WHAT IS EXPECTED ▸
Copy the listing below exactly, but skip the pictures.

SOURCE DATA ▸
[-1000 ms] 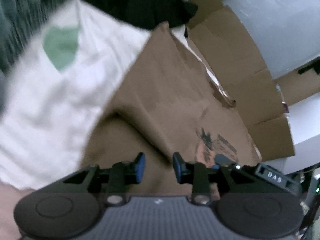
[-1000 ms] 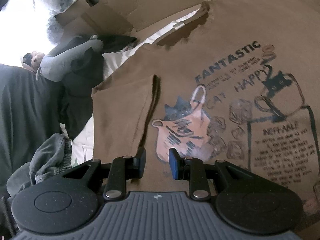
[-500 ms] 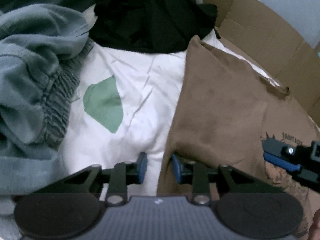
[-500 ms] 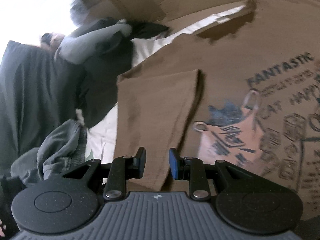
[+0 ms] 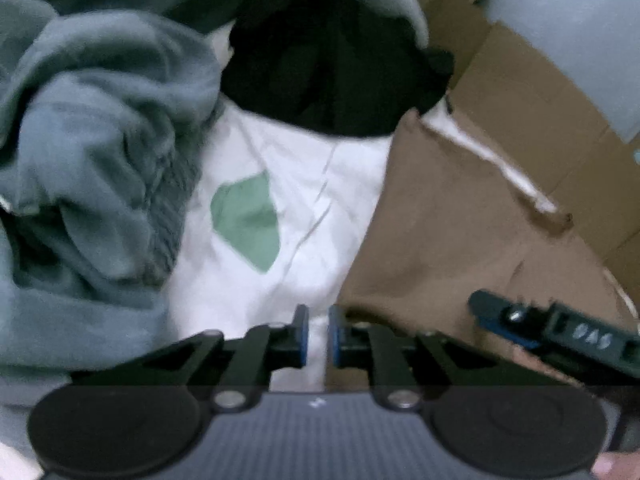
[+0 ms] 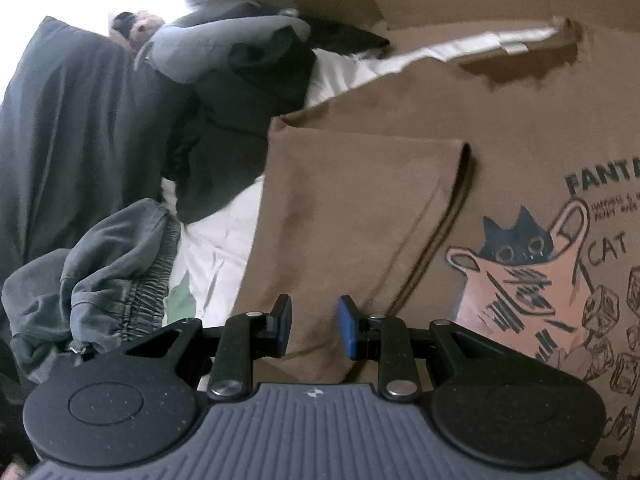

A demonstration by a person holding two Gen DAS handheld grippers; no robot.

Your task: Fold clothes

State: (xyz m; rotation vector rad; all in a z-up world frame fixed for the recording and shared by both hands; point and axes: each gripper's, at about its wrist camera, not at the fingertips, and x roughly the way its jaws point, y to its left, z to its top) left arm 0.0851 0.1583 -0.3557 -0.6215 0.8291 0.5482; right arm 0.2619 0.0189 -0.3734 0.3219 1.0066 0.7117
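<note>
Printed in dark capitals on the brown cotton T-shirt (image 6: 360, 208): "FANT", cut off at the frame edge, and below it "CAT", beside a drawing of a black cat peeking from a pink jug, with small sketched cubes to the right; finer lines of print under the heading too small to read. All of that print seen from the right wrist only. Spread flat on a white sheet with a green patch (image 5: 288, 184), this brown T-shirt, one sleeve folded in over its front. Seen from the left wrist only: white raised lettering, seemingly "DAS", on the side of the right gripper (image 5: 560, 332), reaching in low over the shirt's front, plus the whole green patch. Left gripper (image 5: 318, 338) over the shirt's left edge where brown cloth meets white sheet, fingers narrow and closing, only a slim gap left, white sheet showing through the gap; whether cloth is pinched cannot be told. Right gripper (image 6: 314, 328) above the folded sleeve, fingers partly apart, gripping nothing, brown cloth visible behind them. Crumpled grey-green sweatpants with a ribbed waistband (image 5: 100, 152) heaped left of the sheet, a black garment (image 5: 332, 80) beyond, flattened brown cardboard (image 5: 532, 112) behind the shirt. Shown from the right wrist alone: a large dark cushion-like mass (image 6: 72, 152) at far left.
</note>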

ANSWER TO THE EXERCISE ▸
[-1000 ms] 
[-1000 ms] 
[-500 ms] 
[-500 ms] 
[+0 ms] 
[+0 ms] 

A demonstration by a person holding two Gen DAS handheld grippers; no robot.

Your task: Fold clothes

State: (xyz m; rotation vector rad; all in a z-up world frame fixed for the recording and shared by both hands; point and axes: each gripper's, at about its wrist camera, not at the fingertips, and x roughly the way its jaws point, y to its left, z to its top) left arm 0.0851 0.1583 -0.3557 -0.6215 0.8291 0.5482; right arm 0.2619 0.0189 -0.3734 0.3219 1.0066 0.7117
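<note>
Printed in dark capitals on the brown cotton T-shirt (image 6: 360, 208): "FANT", cut off at the frame edge, and below it "CAT", beside a drawing of a black cat peeking from a pink jug, with small sketched cubes to the right; finer lines of print under the heading too small to read. All of that print seen from the right wrist only. Spread flat on a white sheet with a green patch (image 5: 288, 184), this brown T-shirt, one sleeve folded in over its front. Seen from the left wrist only: white raised lettering, seemingly "DAS", on the side of the right gripper (image 5: 560, 332), reaching in low over the shirt's front, plus the whole green patch. Left gripper (image 5: 318, 338) over the shirt's left edge where brown cloth meets white sheet, fingers narrow and closing, only a slim gap left, white sheet showing through the gap; whether cloth is pinched cannot be told. Right gripper (image 6: 314, 328) above the folded sleeve, fingers partly apart, gripping nothing, brown cloth visible behind them. Crumpled grey-green sweatpants with a ribbed waistband (image 5: 100, 152) heaped left of the sheet, a black garment (image 5: 332, 80) beyond, flattened brown cardboard (image 5: 532, 112) behind the shirt. Shown from the right wrist alone: a large dark cushion-like mass (image 6: 72, 152) at far left.
</note>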

This concludes the response to the exercise.